Sull’esito della contrattazione è pessimista il segretario della Fiom Maurizio Landini che prevede un accordo privo della firma della CGIL.

Censis. I lavoratori italiani hanno paura della pensione
Il modo migliore per comprimere i consumi di chi comunque detiene un reddito è creare delle aspettative negative sul futuro di quella persona e dei propri cari. In questo i governi del nostro Paese sono stati bravissimi ed oggi sono veramente pochi coloro i quali assegnano un minimo di affidabilità al proprio futuro pensionistico. Il Censis ha reso nota oggi l’anticipazione dei risultati di una indagine realizzata per la Covip. A prescindere dalla situazione attuale con 11,6 milioni di pensionati con pensione di vecchiaia, una buona parte dei quali, oltre quattro milioni più del 35 per cento, beneficia di un assegno pensionistico inferiore a mille euro e di questi, 741 mila (il 6,4 per cento) con meno di 500 euro al mese è l’aspettativa sul futuro che fa raggelare.
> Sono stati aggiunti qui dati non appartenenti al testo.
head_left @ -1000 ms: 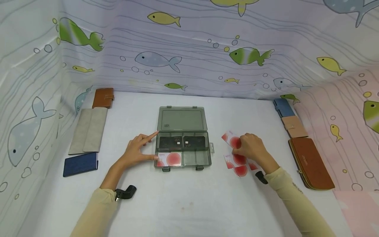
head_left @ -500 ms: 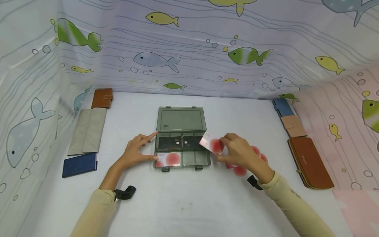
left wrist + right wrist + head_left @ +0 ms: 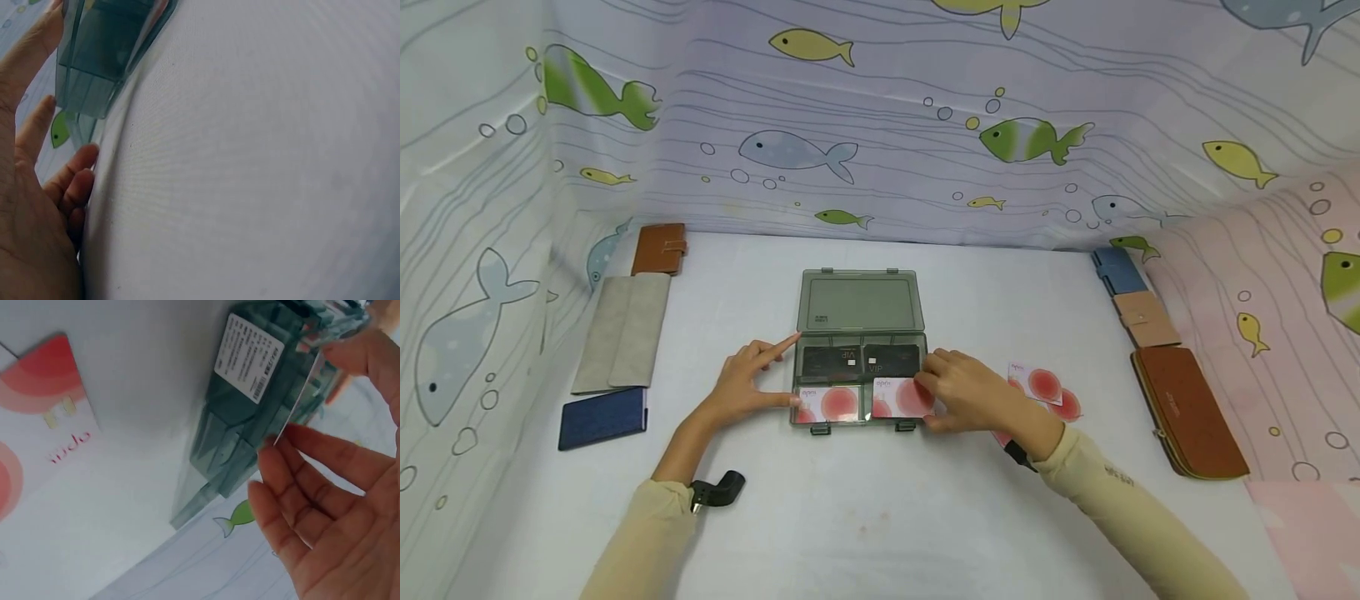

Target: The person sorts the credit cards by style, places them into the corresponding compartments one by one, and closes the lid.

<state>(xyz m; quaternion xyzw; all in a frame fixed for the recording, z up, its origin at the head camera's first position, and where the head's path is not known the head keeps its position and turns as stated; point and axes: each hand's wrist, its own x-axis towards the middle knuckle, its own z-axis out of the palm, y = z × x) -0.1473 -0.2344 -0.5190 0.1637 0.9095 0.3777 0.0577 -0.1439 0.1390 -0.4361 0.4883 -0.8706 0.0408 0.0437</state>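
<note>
Head view: mid-frame, the box [image 3: 861, 367] lies open on the bench [image 3: 865, 508]. The right hand [image 3: 962, 392] pinches a card [image 3: 901, 398] in its lower right compartment; the left hand [image 3: 745, 385], fingers straight, touches its left edge.

Left wrist view: the left hand [image 3: 37, 206] lies relaxed at lower left, below the box [image 3: 103, 53].

Right wrist view: the right hand [image 3: 337, 487] pinches the card's [image 3: 300, 400] edge by the box [image 3: 262, 394].

One open compartment box [image 3: 859, 304] is seen on the counter [image 3: 880, 500]. Two black VIP cards [image 3: 829, 360] and two red-and-white cards [image 3: 827, 402] are counted inside it. At least two more red-and-white cards [image 3: 1037, 383] are seen beside it, partly hidden. Three wallets [image 3: 622, 331] are counted at the left and three wallets [image 3: 1187, 412] at the right. Two hands [image 3: 741, 385] are seen.
</note>
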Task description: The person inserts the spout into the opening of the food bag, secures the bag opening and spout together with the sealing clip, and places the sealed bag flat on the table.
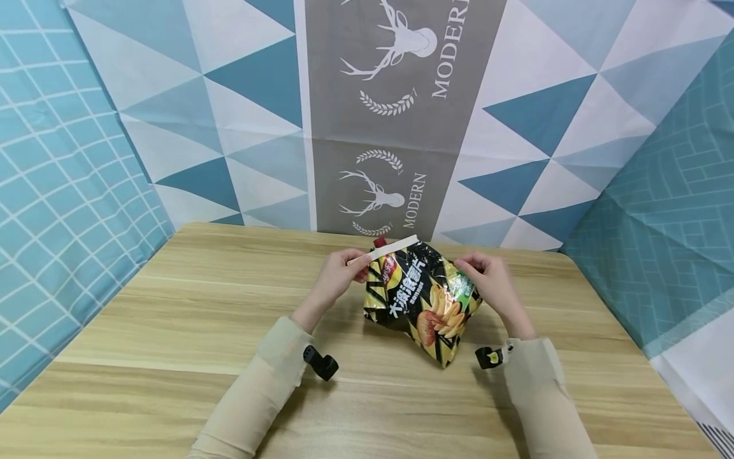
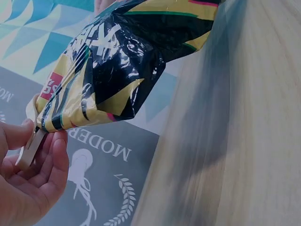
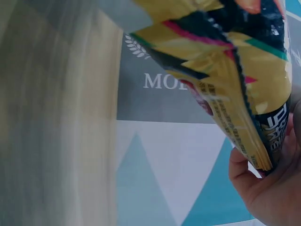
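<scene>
A black and gold potato chip bag (image 1: 410, 287) is held tilted above the table, with a long white bag clip (image 1: 395, 246) lying along its top edge. My left hand (image 1: 341, 274) pinches the clip's left end at the bag's corner. In the left wrist view, the thumb and fingers of my left hand (image 2: 40, 174) are round the cream-white clip (image 2: 29, 149), beside the crinkled bag (image 2: 117, 66). At the opposite side, my right hand (image 1: 490, 279) grips the bag's corner. The right wrist view has my right hand (image 3: 270, 188) holding the narrow folded corner of the bag (image 3: 258, 75).
The wooden table (image 1: 189, 331) spreads around both arms. Behind it stands a patterned cloth backdrop (image 1: 258, 115), with blue cloth sides at left (image 1: 63, 178) and right (image 1: 671, 185). A black strap end (image 1: 321, 363) sticks out from the left sleeve, another (image 1: 489, 358) from the right.
</scene>
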The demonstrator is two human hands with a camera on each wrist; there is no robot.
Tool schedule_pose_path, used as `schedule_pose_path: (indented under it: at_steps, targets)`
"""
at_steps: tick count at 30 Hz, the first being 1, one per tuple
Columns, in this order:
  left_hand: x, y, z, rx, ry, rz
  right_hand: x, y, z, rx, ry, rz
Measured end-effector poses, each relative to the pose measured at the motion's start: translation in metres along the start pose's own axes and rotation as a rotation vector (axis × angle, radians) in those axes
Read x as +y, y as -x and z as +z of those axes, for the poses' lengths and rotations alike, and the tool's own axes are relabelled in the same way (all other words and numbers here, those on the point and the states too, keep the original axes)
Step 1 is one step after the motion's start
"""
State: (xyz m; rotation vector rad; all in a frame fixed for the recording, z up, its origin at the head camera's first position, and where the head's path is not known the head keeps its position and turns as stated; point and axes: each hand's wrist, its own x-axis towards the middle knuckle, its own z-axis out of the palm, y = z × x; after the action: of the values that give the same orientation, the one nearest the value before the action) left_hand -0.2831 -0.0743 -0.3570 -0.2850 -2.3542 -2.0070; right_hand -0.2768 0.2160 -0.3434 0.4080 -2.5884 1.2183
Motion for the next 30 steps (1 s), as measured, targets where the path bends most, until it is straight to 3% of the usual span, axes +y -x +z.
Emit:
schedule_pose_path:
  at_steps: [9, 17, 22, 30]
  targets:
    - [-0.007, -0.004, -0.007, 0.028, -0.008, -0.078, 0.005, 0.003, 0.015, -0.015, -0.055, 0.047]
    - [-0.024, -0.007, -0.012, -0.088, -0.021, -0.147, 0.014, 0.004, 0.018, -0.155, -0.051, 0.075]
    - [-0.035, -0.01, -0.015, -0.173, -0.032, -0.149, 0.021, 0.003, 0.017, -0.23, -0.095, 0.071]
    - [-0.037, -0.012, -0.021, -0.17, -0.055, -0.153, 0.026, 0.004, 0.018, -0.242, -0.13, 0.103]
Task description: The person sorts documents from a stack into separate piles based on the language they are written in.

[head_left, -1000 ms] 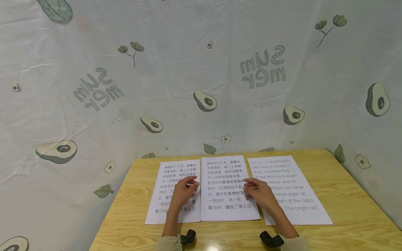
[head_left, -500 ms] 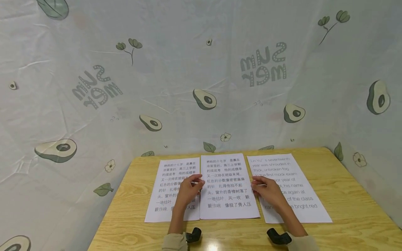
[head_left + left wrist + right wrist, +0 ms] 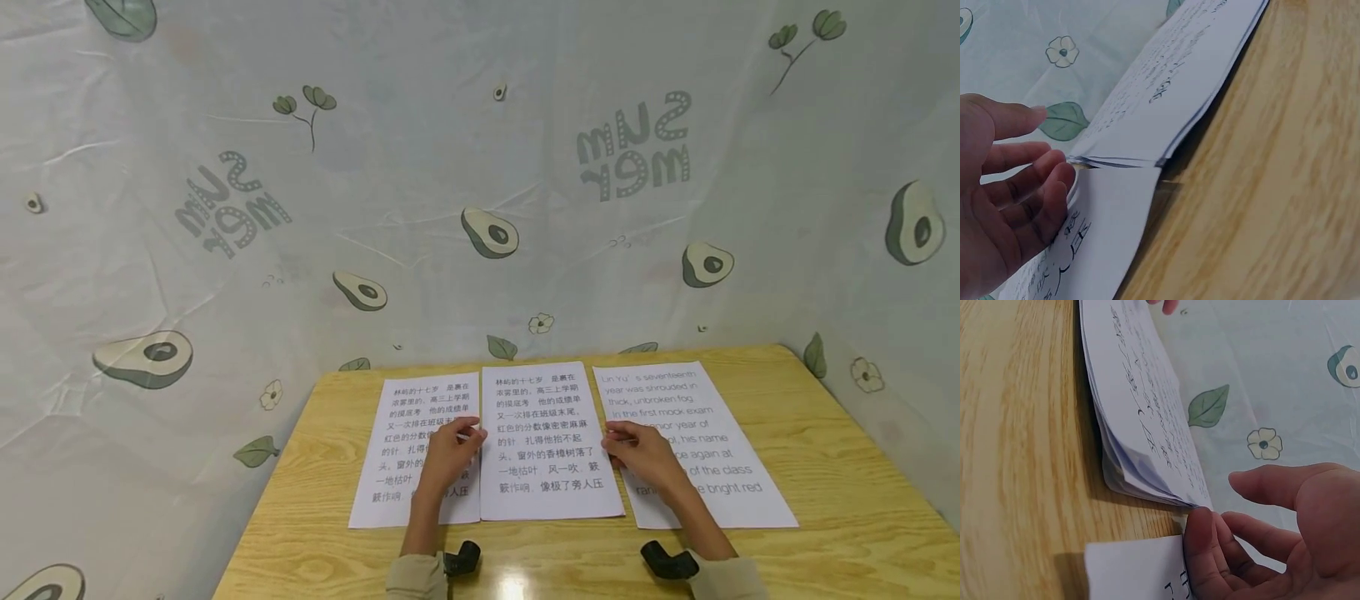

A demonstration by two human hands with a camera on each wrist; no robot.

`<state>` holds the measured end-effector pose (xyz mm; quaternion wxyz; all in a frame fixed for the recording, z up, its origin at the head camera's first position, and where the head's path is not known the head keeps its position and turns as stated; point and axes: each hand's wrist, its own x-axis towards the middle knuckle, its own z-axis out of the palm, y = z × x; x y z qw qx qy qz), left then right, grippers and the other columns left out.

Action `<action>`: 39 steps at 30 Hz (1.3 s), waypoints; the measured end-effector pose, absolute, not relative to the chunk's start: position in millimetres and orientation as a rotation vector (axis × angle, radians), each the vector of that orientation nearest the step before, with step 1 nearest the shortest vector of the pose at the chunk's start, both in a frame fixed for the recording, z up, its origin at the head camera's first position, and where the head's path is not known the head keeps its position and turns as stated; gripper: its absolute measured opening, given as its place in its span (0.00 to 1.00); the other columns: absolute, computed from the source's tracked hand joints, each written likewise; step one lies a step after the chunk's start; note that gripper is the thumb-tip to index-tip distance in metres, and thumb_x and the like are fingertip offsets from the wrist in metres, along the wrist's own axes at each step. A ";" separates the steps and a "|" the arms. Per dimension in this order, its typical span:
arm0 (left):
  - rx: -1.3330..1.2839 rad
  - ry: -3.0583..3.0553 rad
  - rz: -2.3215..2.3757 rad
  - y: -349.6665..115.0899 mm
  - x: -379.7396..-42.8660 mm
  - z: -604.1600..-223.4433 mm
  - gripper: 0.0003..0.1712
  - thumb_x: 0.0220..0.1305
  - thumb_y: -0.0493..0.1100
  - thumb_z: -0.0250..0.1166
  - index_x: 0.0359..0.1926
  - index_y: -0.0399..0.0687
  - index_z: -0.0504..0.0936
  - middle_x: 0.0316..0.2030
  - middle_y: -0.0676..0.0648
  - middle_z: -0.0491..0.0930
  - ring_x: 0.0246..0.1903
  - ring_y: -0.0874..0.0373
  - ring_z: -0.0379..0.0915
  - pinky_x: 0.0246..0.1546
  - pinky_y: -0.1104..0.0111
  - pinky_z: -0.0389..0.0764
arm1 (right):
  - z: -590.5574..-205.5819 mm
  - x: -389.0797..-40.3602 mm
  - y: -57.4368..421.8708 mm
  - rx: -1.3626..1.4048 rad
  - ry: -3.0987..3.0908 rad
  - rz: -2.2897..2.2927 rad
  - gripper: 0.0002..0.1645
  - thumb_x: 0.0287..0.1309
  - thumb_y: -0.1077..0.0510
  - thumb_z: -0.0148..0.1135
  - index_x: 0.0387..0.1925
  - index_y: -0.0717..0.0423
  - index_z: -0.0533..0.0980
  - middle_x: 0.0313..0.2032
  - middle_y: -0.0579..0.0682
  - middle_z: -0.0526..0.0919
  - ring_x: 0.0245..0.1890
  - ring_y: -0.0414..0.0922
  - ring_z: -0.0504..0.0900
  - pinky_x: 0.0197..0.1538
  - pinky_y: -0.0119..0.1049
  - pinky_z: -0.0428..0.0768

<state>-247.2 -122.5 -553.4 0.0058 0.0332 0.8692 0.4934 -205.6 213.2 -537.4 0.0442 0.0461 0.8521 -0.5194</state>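
Note:
Three printed paper sheets lie side by side in the head view. The middle paper stack (image 3: 551,492) bears Chinese text, as does the left paper (image 3: 371,508); the right paper (image 3: 738,508) bears English text. My left hand (image 3: 448,458) is over the right part of the left paper, fingertips at the middle stack's left edge. In the left wrist view its thumb stands apart from loosely bent fingers (image 3: 1054,187). My right hand (image 3: 648,458) is over the right paper, fingertips at the middle stack's right edge. The right wrist view shows its thumb apart and the stack's sheets (image 3: 1147,456) fanned at one corner.
The papers rest on a wood-grain table (image 3: 847,500). Behind and beside it hangs a pale cloth (image 3: 420,167) printed with avocados, leaves and flowers. A black wrist mount (image 3: 461,558) sits at the left wrist, another black mount (image 3: 667,560) at the right.
Both hands have shifted to the right, the right hand moving off the middle stack to its right edge. Over the last half second they have barely moved. The papers stay in place.

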 end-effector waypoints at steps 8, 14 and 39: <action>0.119 2.809 1.411 -119.2 -248.0 -557.0 0.23 0.73 0.48 0.69 0.62 0.41 0.86 0.41 0.47 0.86 0.38 0.58 0.80 0.35 0.70 0.81 | -538.9 -206.8 211.6 0.133 2.666 -1.496 0.31 0.72 0.55 0.66 0.68 0.70 0.76 0.51 0.61 0.87 0.35 0.42 0.85 0.38 0.30 0.81; 0.141 2.843 1.340 -117.2 -249.3 -556.8 0.21 0.72 0.47 0.70 0.60 0.40 0.88 0.39 0.48 0.87 0.36 0.60 0.78 0.36 0.69 0.79 | -539.1 -207.5 208.8 0.131 2.696 -1.453 0.30 0.72 0.55 0.66 0.67 0.71 0.77 0.50 0.62 0.88 0.34 0.42 0.85 0.36 0.32 0.80; 0.102 2.809 1.361 -115.2 -247.1 -550.6 0.23 0.72 0.46 0.70 0.61 0.37 0.87 0.40 0.47 0.85 0.39 0.57 0.80 0.35 0.69 0.81 | -531.9 -207.4 204.6 0.128 2.755 -1.377 0.28 0.70 0.56 0.67 0.64 0.70 0.79 0.51 0.63 0.89 0.37 0.45 0.87 0.36 0.36 0.82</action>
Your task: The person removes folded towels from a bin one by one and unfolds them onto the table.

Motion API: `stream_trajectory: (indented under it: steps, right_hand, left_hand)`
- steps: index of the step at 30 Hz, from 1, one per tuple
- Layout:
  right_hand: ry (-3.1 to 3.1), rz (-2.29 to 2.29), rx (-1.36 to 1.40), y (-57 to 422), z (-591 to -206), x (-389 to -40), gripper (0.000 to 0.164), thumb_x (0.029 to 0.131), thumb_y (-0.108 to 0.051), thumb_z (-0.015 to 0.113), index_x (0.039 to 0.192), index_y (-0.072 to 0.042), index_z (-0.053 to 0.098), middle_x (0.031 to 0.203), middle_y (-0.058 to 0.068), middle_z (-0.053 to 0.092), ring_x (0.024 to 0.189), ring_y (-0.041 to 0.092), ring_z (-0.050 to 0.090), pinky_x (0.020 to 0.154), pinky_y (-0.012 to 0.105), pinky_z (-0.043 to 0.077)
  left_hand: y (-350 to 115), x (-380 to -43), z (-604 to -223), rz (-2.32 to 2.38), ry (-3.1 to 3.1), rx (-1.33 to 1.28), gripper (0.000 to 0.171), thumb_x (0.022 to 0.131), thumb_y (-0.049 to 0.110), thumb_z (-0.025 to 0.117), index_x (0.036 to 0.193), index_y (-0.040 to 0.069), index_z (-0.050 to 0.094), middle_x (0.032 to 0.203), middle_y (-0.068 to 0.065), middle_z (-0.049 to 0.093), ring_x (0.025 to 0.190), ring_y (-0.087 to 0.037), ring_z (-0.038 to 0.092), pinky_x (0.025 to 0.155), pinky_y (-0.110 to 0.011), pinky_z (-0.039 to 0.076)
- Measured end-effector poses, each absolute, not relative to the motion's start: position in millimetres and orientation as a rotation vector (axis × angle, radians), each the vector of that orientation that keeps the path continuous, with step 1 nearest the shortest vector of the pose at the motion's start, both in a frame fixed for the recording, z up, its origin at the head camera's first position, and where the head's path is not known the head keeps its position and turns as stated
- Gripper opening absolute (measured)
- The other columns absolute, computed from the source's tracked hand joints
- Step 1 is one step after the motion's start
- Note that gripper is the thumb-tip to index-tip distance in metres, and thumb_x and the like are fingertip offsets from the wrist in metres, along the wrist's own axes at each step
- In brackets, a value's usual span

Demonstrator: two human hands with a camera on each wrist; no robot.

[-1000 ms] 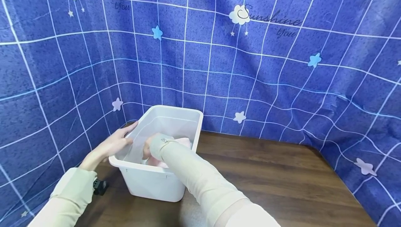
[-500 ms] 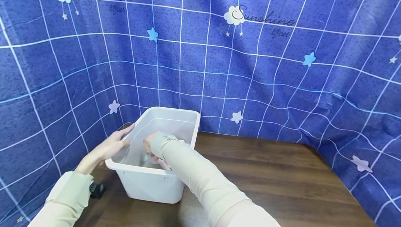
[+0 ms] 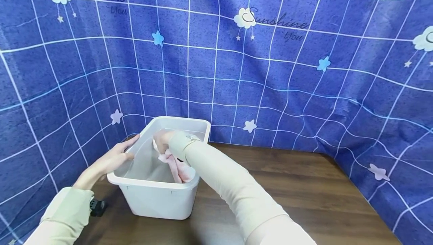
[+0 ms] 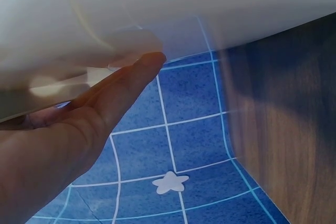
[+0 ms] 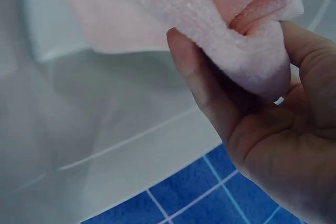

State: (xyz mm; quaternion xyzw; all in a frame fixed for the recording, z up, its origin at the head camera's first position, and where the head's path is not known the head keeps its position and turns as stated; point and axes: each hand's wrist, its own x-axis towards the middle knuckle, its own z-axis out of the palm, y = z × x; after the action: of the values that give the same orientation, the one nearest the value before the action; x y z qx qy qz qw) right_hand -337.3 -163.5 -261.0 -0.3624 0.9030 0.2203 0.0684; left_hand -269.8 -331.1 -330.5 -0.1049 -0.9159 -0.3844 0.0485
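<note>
A white plastic bin [image 3: 155,200] stands on the wooden table. My left hand [image 3: 111,162] grips its left rim, the thumb inside and the fingers outside; in the left wrist view the fingers of the left hand [image 4: 68,140] lie along the bin's outer side. Inside the bin, my right hand [image 3: 163,139] holds a pink towel [image 3: 177,168], whose lower part hangs toward the near right corner. The right wrist view shows the right hand [image 5: 273,140] pinching a fold of the fuzzy pink towel [image 5: 210,30] between thumb and fingers. Part of the towel is hidden behind my right sleeve.
Brown wooden tabletop [image 3: 287,185] extends to the right of the bin. A blue curtain [image 3: 209,68] with white grid lines hangs behind and along both sides. A black strap-like device [image 3: 98,207] sits at my left wrist.
My right hand has risen inside the bin, drawing the pink towel up so more of it hangs in view. The left hand keeps its place on the rim. The view has shifted slightly right.
</note>
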Motion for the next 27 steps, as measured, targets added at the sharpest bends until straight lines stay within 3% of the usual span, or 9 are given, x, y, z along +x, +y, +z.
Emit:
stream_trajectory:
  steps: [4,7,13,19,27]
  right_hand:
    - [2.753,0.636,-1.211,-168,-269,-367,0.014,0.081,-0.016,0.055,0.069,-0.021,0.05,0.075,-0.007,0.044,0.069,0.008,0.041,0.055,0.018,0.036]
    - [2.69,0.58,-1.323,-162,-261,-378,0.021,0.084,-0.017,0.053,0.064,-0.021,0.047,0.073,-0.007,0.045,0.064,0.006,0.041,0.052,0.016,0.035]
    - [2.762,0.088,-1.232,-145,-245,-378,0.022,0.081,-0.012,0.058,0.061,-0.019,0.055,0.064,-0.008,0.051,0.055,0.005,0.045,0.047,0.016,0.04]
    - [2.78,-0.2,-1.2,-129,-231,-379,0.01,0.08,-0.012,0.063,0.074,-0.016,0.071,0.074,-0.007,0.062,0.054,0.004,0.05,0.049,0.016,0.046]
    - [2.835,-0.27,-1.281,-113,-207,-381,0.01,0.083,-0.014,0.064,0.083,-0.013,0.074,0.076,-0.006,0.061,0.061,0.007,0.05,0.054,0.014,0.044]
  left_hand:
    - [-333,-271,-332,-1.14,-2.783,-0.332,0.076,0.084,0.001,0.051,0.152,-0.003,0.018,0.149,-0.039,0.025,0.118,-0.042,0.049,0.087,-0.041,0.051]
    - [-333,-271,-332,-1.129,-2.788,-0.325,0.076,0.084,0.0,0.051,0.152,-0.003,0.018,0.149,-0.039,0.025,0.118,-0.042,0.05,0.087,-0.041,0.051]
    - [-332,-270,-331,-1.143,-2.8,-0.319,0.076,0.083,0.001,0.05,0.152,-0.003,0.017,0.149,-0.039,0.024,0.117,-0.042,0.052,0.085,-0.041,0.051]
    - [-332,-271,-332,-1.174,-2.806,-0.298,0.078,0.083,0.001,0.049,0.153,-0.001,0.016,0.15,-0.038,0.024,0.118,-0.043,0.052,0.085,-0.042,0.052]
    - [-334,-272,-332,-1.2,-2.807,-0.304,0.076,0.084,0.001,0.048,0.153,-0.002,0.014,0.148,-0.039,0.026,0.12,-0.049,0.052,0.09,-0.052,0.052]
Secondo lo studio infatti, i lavoratori italiani attualmente in attività pensano che quando andranno in pensione avranno una pensione pari in media al 55 per cento del proprio reddito attuale. Un po’ più bassa l’aspettativa dei giovani di 18-34 anni, che prevedono che avranno una pensione pari al 54 per cento del reddito. Il 24,5 per cento ritiene che non potrà avere una viva agiata ma potrà togliersi qualche sfizio ed il 21,5 per cento descrive una situazione molto incerta, solo l’otto per cento pensa che potrà godersi un po’ di serenità grazie a buoni redditi.
Agghiacciante la rassegnazione degli italiani di fronte al continuo scippo delle pensioni, ben l’84 per cento dei lavoratori italiani è infatti convinto che le regole della previdenza cambieranno ancora e la loro variabilità genera, ovviamente, inquietudine.

Una ulteriore fonte di inquietudine è l’insicurezza riguardante il percorso professionale, e quindi previdenziale, personale: il 34 per cento dei lavoratori in generale ed il 41 per cento tra i dipendenti privati, teme di perdere il lavoro e di rimanere senza contribuzione, il 25 per cento pensa che dovrà affrontare una fase di precarietà e di contribuzione intermittente, il 19 per cento ritiene che avrà difficoltà a costruirsi fonti di reddito diverse dalla pensione pubblica.